Steve Jobs as manager is being featured in an article by Jobs biographer, Walter Isaacson, in the the Harvard Business Review. Clearly, the piece by Isaacson is an apologia. Even the NYTimes has picked up the story because there are a wide range of attitudes towards Jobs management style. As a onetime Mac User I know these 3 things:
1)I have waited for 5 years for the touchscreen to come to the Mac. It has not been allowed on the Mac for REALITY-DISTORTION “users arms get tired”. I now know touchscreen operations will not come to the Mac until Windows 8 gets on the market and starts to take serious market share in smartphones, tablets and laptops. And it will do so partly because Apple has stayed happy with its icon driven Mac OS and iOS interfaces and partly because Mac OS has been denied touch screen operations to allow for iPads and iPhones to get large market share.

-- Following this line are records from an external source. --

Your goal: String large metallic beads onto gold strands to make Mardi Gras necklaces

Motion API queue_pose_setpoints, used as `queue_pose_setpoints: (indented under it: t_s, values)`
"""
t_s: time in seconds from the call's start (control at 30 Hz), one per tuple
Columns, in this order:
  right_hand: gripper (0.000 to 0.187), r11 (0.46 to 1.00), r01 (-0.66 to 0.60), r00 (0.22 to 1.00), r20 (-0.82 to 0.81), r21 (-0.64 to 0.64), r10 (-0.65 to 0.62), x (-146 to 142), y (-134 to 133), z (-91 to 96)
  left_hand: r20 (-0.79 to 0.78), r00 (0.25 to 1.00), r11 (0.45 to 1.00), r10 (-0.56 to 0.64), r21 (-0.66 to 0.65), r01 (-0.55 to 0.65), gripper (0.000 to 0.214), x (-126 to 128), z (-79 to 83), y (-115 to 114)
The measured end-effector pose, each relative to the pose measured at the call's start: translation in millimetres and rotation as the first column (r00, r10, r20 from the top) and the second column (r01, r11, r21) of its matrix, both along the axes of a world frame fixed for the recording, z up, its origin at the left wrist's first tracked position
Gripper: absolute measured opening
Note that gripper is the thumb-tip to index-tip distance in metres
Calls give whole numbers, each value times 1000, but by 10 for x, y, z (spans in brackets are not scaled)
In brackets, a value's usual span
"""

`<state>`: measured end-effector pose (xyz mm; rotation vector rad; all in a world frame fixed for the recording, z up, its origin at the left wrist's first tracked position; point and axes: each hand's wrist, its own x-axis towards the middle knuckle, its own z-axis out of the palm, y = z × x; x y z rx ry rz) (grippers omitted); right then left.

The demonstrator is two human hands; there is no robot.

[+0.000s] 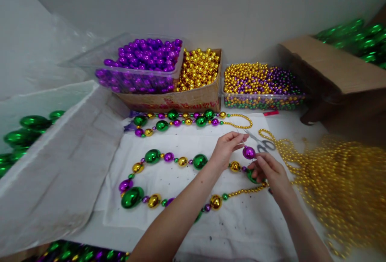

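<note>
My left hand (226,148) is closed in a pinch on a thin string above a shiny purple bead (249,152). The fingers of my right hand (271,172) are curled at the bead's right lower side, gripping it near its edge. Just below them a green bead (252,176) is partly covered by my right hand. A bead necklace (152,156) of green, purple and gold beads lies looped on the white cloth, part of it hidden under my left forearm. Its small gold bead chain (247,191) runs toward my right hand. Scissors (265,145) lie behind the hands.
A second necklace (162,125) lies farther back. Behind it stand a clear bin of purple beads (141,59), a carton of gold beads (200,67) and a tub of small mixed beads (256,81). Gold bead strands (340,181) heap at right, beside a cardboard box (325,63).
</note>
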<state>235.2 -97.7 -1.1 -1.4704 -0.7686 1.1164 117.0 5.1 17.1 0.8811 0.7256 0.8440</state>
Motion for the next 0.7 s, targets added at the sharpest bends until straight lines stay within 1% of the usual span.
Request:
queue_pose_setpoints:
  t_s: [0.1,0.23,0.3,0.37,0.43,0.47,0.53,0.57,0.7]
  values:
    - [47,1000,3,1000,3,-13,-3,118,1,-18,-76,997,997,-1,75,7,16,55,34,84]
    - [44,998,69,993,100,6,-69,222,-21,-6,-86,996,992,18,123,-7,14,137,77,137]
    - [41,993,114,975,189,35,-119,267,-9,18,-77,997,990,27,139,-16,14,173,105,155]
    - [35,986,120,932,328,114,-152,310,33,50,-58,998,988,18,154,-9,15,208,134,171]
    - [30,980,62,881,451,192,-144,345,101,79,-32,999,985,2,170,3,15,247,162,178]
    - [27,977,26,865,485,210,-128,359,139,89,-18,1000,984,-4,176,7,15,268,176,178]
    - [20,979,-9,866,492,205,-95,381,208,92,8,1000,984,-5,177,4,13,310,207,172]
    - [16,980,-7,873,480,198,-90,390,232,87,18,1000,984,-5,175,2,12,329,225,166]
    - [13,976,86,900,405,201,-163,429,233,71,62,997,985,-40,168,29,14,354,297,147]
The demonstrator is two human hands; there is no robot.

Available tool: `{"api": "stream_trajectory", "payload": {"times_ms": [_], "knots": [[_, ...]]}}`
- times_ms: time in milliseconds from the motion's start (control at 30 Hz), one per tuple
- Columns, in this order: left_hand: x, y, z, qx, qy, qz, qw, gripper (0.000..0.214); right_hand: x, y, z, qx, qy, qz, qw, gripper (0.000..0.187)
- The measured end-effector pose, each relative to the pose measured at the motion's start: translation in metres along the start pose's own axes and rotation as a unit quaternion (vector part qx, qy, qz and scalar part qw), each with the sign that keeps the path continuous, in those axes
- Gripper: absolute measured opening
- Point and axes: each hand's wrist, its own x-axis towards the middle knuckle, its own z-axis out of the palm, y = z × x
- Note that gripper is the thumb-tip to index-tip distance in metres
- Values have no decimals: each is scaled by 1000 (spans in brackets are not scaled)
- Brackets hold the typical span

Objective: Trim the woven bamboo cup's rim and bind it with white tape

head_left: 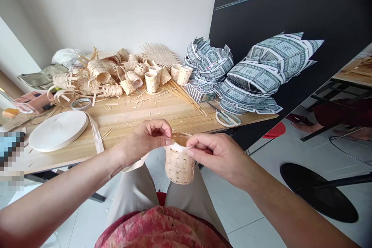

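A small woven wood-strip basket (180,167) hangs upright above my lap, just off the table's front edge. My left hand (147,135) pinches a white fabric tape (136,166) against the basket's left rim between thumb and fingers. At the right side of the rim, my right hand (216,151) is closed in a pinch on the tape and the rim. The tape lies over the front of the rim between both hands, and its tail hangs below my left wrist. Whether a thin tool sits in my right fingertips is too small to tell.
On the wooden table (130,116) lie a large roll of white tape (59,130), a sticky-tape roll (81,104), scissors (228,118), thin sticks (186,97) and piled woven baskets (99,71). Folded patterned paper shapes (252,73) stack at the right. A round black base (319,192) stands on the floor.
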Motion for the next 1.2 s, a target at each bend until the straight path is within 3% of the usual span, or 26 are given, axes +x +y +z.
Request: {"api": "stream_trajectory", "payload": {"times_ms": [533, 700, 833, 1033, 1100, 1200], "knots": [[4, 5, -8, 33, -42, 8, 999, 4, -1, 6, 1, 67, 0, -5, 998, 20], [4, 6, -13, 107, -62, 56, 991, 5, -1, 5, 1, 66, 10, -15, 998, 19], [5, 9, -17, 198, -97, 127, 967, 8, -1, 6, 2, 55, 20, -23, 998, 21], [3, 20, -20, 381, -143, 219, 887, 12, -1, 8, 7, 23, 30, -35, 999, 21], [3, 22, -21, 375, -170, 198, 889, 11, 0, 7, 9, 28, 34, -41, 998, 19], [3, 22, -23, 308, -206, 75, 926, 6, 3, 5, 11, 33, 39, -47, 998, 17]]}}
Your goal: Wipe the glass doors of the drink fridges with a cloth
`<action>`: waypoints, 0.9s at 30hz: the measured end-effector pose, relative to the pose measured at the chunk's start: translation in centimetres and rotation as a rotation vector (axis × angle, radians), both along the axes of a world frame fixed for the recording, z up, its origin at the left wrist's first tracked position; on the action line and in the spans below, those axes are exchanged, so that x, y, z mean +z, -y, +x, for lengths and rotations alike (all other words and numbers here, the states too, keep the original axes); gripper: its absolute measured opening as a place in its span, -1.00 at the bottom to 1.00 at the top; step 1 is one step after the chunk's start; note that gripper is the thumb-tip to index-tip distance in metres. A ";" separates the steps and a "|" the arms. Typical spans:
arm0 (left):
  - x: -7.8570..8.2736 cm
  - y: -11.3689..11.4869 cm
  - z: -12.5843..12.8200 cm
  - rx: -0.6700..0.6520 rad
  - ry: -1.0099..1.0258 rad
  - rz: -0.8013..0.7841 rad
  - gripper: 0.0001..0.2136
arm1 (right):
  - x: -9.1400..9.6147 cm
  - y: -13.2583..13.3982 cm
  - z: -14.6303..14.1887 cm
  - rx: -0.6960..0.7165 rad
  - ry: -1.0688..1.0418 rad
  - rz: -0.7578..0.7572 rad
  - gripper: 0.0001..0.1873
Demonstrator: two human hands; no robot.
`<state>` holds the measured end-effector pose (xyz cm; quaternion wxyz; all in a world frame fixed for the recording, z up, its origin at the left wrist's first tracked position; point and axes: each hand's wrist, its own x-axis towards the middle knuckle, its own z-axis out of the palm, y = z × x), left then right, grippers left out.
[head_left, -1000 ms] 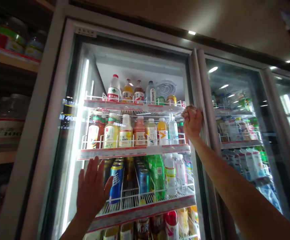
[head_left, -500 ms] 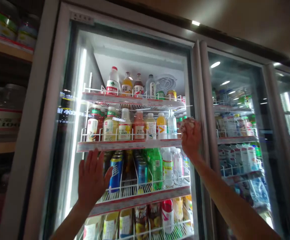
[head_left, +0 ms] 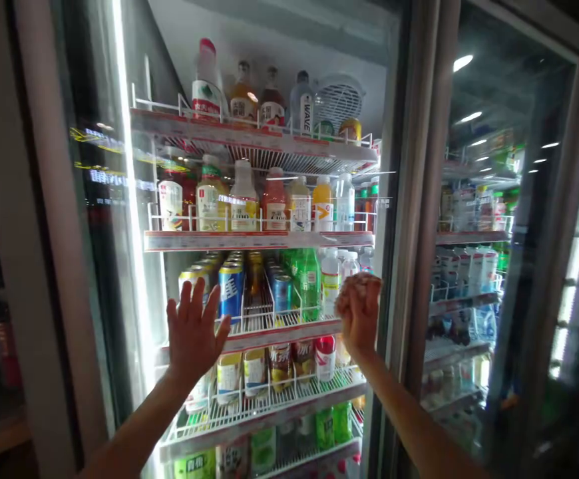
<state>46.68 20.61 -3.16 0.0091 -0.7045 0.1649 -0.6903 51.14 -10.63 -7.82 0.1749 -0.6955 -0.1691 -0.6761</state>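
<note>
A glass door [head_left: 269, 30] of an upright drinks fridge fills the middle of the head view. My right hand [head_left: 362, 326] is closed round a crumpled, brownish patterned cloth [head_left: 359, 293] near the door's right side, at the height of the third shelf. The cloth appears to be against the glass. My left hand [head_left: 193, 329] is raised with its fingers spread, palm towards the glass, in front of the cans on the left. It holds nothing; whether it touches the pane I cannot tell.
Behind the glass, wire-fronted shelves [head_left: 254, 240] carry bottles and cans, among them a blue can [head_left: 230, 291] and green bottles [head_left: 309, 283]. A metal door frame [head_left: 422, 219] divides this door from another fridge door [head_left: 489, 166] on the right. Dark shelving stands at far left.
My right hand has moved the cloth down and slightly left over the glass. My left hand stays raised and spread. The view has tilted downward and come closer, so lower shelves show.
</note>
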 end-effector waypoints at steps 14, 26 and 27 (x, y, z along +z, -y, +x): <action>-7.4 -1.5 -1.2 0.046 -0.206 0.029 -0.31 | -7.7 -2.4 -1.7 -0.118 -0.060 -0.068 -0.47; -12.3 -3.2 -3.2 0.131 -0.312 0.023 -0.39 | -9.7 -2.0 -2.0 -0.157 -0.071 -0.011 -0.54; -12.7 -3.1 -3.4 0.139 -0.327 0.007 -0.39 | -10.5 -3.1 -2.2 -0.124 -0.087 -0.077 -0.53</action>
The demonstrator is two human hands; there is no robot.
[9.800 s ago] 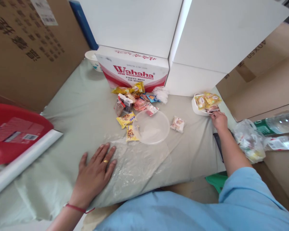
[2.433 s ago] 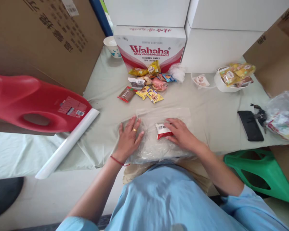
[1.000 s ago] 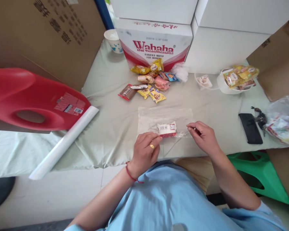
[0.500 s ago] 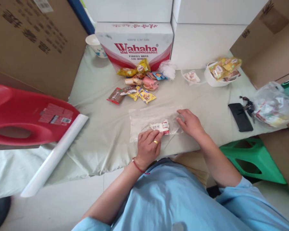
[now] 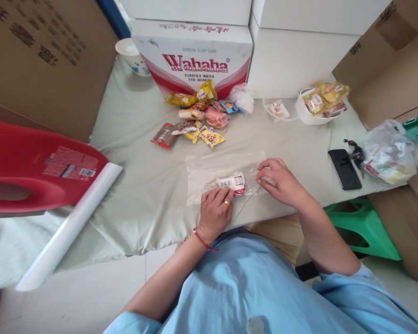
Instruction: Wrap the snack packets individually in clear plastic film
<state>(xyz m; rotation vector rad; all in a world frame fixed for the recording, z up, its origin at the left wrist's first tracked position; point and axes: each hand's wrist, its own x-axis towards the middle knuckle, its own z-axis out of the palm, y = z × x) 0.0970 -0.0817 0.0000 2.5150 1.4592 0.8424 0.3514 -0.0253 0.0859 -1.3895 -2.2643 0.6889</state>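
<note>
The little snack (image 5: 234, 180) touches the left grip (image 5: 214, 208), the right grip (image 5: 280, 180) curls at the clear plastic (image 5: 200, 174) near it, I can't tell if either pinches, and this smoothing-looking step calls for a gentle touch next.

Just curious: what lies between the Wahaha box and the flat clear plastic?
The head view shows a heap of wrapped snacks, then bare tablecloth before the clear plastic.

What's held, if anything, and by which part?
Left grip touches the packet at its near edge; right grip, the clear plastic at its right end. Whether they hold cannot be told.
</note>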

2)Steve beat up on people using the “hero-shithead rollercoaster” technique. This can go awry in so many ways it is just totally unacceptable.
3)Steve Jobs REALITY-DISTORTION on Adobe Flash was typically libelous. The only reason Adobe did not take legal action is because almost half of their business is on Macs – so they had to swallow hard. But false justification for no Flash has cut out about a third of my and thousands of other loyal Mac Flash users business. And this is not the first time as the transitions between Motorola 68000 to IBM Power chips and then Power Chips to Intel architecture were draconian if not downright hamfisted. Hypnotic marshalling false arguments eventually will have negative, if not catastrophic consequences.
All power to Steve Jobs achievments – but for a manager I would take a John Chambers or a Howard Schultz over Steve Jobs anywhere, anytime, any day, any minute.
PS: And if you look at the issue of teamwork being proposed in the Harvard Business Review you will find that Steve’s style is antithetical to the directions and methods being proposed.